**Data**:

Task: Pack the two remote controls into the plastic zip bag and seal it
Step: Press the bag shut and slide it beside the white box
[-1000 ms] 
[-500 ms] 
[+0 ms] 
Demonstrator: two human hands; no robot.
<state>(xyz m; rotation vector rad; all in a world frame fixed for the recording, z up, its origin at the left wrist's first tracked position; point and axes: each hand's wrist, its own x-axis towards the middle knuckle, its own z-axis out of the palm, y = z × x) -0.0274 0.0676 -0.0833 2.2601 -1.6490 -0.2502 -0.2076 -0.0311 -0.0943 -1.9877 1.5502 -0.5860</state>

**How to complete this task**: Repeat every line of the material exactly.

**Solved problem**:
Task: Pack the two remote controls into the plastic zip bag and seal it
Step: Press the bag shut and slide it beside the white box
[-1000 ms] 
[-500 ms] 
[+0 ms] 
Demonstrator: two human hands; no robot.
<state>(xyz m; rotation vector rad; all in a world frame fixed for the recording, z up, its origin at the left wrist's first tracked position; point and axes: each hand's wrist, its own x-axis towards the middle knuckle, its own z-axis out of the palm, y = z × x) -0.0274 0.0676 -0.0833 2.2601 -1.6490 -0.2502 -0.2076 -0.0311 -0.0943 -1.9877 1.5502 -0.5860</state>

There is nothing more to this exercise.